Dry mass and actual mass of a cell differ by the weight of the intracellular fluid. This weight difference is defined by the volume of the cell minus the volume of the protein and DNA content. While it seems to be difficult to define a partial specific volume (PSV) for DNA, there appears to be a consensus regarding the PSV of proteins, yielding approximately 0.73mL/g (see e.g. reference [Bar57] as well as [HGC94] and question 843 of the O-manual referring to it). For example, the protein and DNA of a cell with a radius of 10µm and a dry mass of 350pg (cell volume 4.19pL, average refractive index 1.35) occupy approximately 0.73mL/g · 350pg = 0.256pL (assuming the PSV of protein and DNA are similar). Therefore, the actual volume of the intracellular fluid is 3.93pL (94% of the cell volume) which is equivalent to a mass of 3.93ng resulting in a total (actual) cell mass of 4.28ng. Thus, the dry mass of this cell makes up approximately 10% of its actual mass which leads to a total mass that is about 2% heavier than the equivalent volume of pure water (4.19ng).
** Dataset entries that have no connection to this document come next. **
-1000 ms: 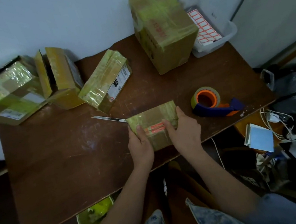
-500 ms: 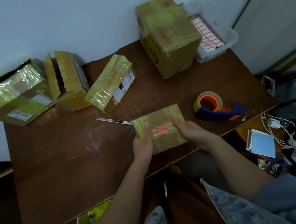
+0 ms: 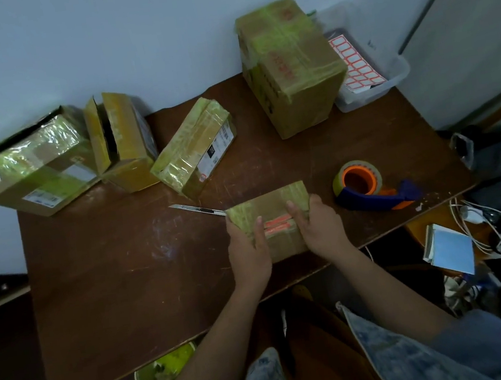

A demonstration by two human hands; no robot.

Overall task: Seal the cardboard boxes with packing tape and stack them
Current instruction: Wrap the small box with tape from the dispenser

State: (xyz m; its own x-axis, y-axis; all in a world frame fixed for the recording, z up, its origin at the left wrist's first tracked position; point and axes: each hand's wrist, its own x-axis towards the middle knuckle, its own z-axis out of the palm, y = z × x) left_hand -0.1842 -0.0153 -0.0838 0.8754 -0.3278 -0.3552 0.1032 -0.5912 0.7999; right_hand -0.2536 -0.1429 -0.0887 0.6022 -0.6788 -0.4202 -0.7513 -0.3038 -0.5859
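Observation:
A small taped cardboard box (image 3: 269, 208) with an orange label stands at the brown table's (image 3: 128, 285) near edge. My left hand (image 3: 248, 255) grips its left side, thumb on the near face. My right hand (image 3: 321, 228) grips its right side, thumb laid by the label. A tape dispenser (image 3: 367, 188) with an orange core and blue handle lies just right of the box. Several other boxes line the back: a tall taped one (image 3: 290, 66), a slanted flat one (image 3: 196, 147), one with a loose flap (image 3: 121, 139) and a wide one (image 3: 29, 168) at the far left.
A utility knife (image 3: 196, 209) lies left of the held box. A clear tub (image 3: 367, 69) with sheets of orange labels stands at the back right corner. Cables, a notebook (image 3: 449, 248) and bags crowd the floor to the right. A green bowl (image 3: 165, 366) sits under the table.
Both hands have shifted their hold on the small box and turned it slightly. My right thumb now lies on the near face by the label. The other boxes have not moved.

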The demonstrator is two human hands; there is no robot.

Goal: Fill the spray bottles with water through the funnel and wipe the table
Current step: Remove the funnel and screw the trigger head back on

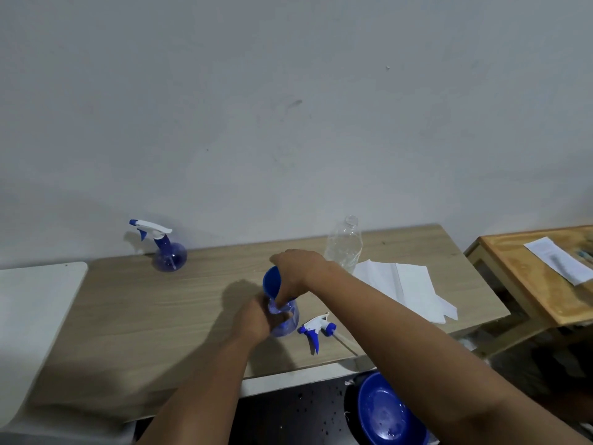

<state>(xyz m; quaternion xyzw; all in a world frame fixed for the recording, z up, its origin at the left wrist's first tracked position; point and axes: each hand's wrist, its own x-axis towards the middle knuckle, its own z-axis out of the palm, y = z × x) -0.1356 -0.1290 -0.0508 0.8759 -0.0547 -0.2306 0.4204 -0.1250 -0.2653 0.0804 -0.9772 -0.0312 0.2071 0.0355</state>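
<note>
In the middle of the wooden table (144, 316) my left hand (253, 319) grips an open round blue spray bottle (287, 319). My right hand (296, 271) holds a blue funnel (272, 282) tilted, its spout at the bottle's neck. The bottle's white-and-blue trigger head (316, 329) lies on the table just right of it. A second blue spray bottle (167, 252), trigger head on, stands at the back left. An uncapped clear plastic bottle (345, 244) stands at the back, behind my right hand. White paper towels (407, 287) lie to the right.
A blue basin (385, 412) sits below the table's front edge at the bottom right. A white surface (35, 316) adjoins the table on the left. A second wooden table (529, 277) with a paper on it stands to the right. A grey wall is behind.
</note>
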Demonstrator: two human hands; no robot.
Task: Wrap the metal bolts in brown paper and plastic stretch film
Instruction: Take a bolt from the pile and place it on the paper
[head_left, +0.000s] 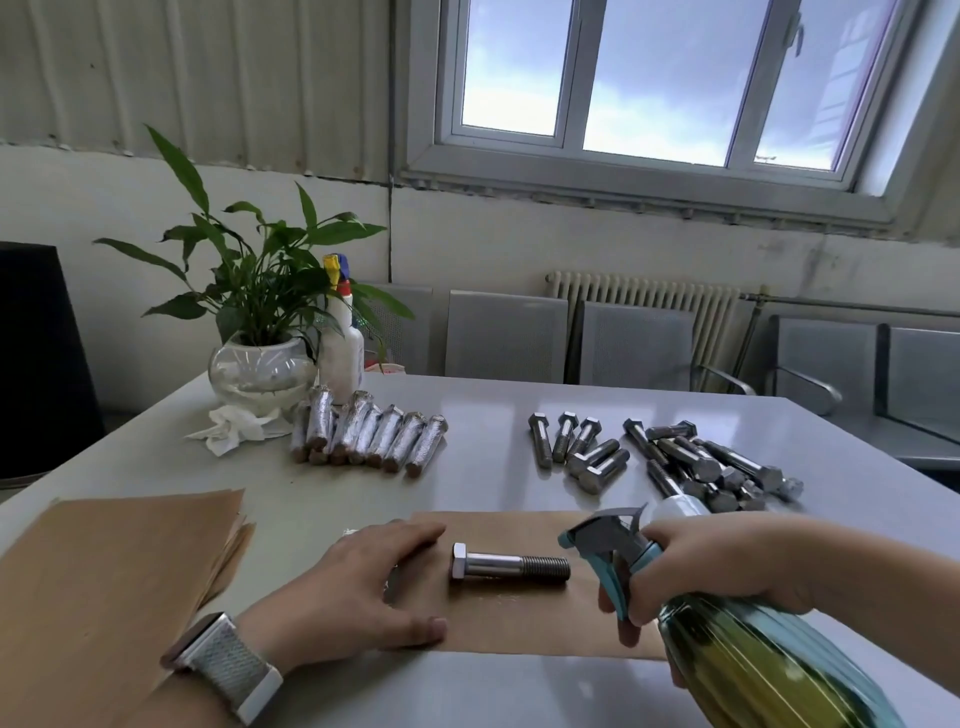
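Note:
One metal bolt lies on a sheet of brown paper near the table's front edge, head to the left. My left hand rests flat on the left end of that sheet, fingers straight. My right hand grips the neck of a green-gold spray bottle, a finger on its teal trigger, nozzle pointing left toward the bolt. Several bare bolts lie in a loose heap at the back right. Several wrapped bolts lie in a row at the back left.
A stack of brown paper sheets lies at the front left. A potted plant in a glass bowl, a white spray bottle and a crumpled tissue stand at the back left. Grey chairs line the far side of the table.

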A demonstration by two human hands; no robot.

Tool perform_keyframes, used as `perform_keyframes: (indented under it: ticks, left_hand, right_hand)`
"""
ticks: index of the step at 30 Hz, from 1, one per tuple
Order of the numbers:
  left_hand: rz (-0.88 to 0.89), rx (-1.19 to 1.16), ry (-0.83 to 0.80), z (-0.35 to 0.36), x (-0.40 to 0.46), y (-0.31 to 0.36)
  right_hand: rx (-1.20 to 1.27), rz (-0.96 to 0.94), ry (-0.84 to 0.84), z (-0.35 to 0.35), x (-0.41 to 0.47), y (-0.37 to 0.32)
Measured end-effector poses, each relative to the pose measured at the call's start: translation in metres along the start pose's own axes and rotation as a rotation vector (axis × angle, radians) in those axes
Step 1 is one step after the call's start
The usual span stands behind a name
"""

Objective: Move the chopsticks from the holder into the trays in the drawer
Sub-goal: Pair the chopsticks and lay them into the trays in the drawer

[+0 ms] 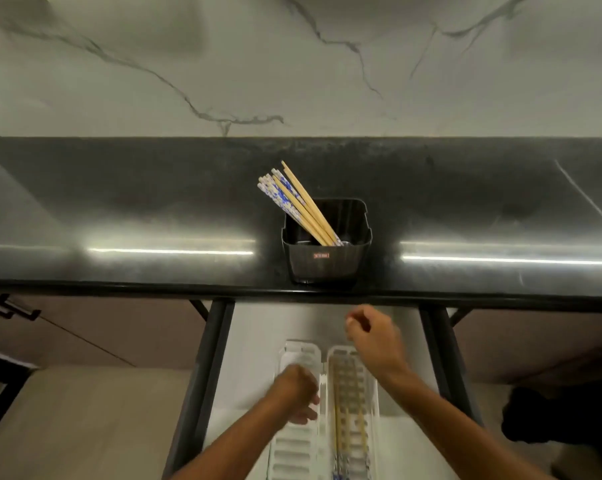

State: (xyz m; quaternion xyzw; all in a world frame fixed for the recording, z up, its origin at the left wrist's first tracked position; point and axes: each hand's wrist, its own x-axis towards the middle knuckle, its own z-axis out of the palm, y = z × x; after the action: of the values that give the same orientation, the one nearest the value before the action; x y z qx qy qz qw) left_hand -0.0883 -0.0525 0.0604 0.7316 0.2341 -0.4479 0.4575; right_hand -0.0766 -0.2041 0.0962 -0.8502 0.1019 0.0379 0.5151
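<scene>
A black plastic holder (327,265) stands at the front edge of the dark counter. Several chopsticks (294,202), some plain wood and some blue-and-white patterned, lean out of it to the upper left. Below, an open drawer (254,327) holds two white slotted trays side by side. The left tray (294,448) looks bare. The right tray (370,403) has a few chopsticks (339,424) lying lengthwise in it. My left hand (297,393) hovers blurred over the left tray, fingers curled, nothing seen in it. My right hand (374,337) is raised over the right tray's far end, fingers loosely curled and empty.
The dark counter (154,209) runs across the view under a marble wall (292,64). Black drawer rails (206,368) flank the drawer. A cabinet handle (12,308) shows at lower left, and a dark shape (562,417) lies at lower right.
</scene>
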Motion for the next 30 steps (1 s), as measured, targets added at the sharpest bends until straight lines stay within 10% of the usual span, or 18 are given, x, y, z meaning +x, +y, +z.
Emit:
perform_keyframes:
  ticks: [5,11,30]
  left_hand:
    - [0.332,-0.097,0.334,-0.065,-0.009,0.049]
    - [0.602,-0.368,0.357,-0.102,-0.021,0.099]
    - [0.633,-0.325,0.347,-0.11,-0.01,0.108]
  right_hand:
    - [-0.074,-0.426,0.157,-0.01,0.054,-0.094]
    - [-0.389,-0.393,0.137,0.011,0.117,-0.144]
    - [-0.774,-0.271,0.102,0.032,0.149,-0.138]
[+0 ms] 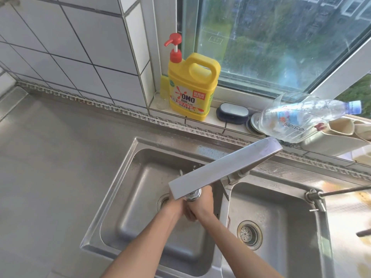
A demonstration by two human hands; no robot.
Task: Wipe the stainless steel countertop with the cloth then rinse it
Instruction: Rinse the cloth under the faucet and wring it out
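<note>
Where water runs, hands (190,207) together, cloth perhaps hidden.

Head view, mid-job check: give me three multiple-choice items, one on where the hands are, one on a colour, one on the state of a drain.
1. Where are the two hands?
A. On the countertop
B. Together under the faucet spout, over the left basin
C. On the windowsill

2. What colour is the detergent jug's pump?
A. Red
B. Blue
C. Green

3. How is the right basin's drain?
A. Covered by a cloth
B. Fitted with a perforated strainer
C. Under a plate

Answers:
1 B: left hand and right hand meet below the faucet, above the left basin.
2 A: the yellow detergent jug has a red pump.
3 B: the strainer sits in the right basin.
</note>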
Default parameters in DryMass

  • The default refraction increment is \(\alpha\) = 0.18mL/g, as suggested for cells based on the refraction increment of cellular constituents by references [BJ54] and [Bar53]. The refraction increment can be manually set using the configuration key “refraction increment” in the “sphere” section.
  • The default refractive index of the intracellular fluid in DryMass is assumed to be \(n_\text{intra}\) = 1.335, an educated guess based on the refractive index of phosphate buffered saline (PBS), whose osmolarity and ion concentrations match those of the human body.